(Data extract)

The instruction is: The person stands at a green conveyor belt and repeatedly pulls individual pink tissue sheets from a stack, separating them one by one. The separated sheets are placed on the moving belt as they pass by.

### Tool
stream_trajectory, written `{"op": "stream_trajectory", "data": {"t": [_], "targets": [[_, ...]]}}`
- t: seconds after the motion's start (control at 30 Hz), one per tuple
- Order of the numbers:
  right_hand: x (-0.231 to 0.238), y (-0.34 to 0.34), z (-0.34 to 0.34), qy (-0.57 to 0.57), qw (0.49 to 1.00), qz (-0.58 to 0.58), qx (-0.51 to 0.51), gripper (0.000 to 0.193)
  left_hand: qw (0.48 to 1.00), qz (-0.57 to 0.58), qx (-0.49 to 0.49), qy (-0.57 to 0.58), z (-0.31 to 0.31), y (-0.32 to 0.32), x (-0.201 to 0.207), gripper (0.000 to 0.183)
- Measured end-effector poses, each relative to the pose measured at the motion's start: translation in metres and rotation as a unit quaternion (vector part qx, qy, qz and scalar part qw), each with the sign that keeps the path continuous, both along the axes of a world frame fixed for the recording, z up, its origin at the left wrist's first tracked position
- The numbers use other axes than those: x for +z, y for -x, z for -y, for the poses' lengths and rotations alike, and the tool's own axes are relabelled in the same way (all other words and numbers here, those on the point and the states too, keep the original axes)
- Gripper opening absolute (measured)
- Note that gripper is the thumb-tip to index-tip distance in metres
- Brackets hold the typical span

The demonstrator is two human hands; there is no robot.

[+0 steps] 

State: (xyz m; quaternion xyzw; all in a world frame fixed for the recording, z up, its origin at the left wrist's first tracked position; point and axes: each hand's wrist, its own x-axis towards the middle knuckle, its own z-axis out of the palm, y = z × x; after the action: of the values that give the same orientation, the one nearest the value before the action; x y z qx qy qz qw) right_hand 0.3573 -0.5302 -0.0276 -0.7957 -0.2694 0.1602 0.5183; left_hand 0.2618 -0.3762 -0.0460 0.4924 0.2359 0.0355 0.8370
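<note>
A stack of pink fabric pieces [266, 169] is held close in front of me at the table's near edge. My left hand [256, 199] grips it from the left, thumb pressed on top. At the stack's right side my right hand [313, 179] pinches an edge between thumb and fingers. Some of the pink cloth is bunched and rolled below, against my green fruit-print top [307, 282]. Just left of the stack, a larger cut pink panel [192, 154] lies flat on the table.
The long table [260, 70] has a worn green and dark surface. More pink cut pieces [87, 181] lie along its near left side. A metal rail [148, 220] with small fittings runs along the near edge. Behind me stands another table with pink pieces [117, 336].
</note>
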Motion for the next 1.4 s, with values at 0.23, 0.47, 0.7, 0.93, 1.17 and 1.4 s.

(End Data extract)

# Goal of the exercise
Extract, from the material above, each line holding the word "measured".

# Solution to this task
- Measured end-effector poses, each relative to the pose measured at the motion's start: translation in metres and rotation as a unit quaternion (vector part qx, qy, qz and scalar part qw), each with the sign that keeps the path continuous, both along the axes of a world frame fixed for the recording, z up, its origin at the left wrist's first tracked position
- Gripper opening absolute (measured)

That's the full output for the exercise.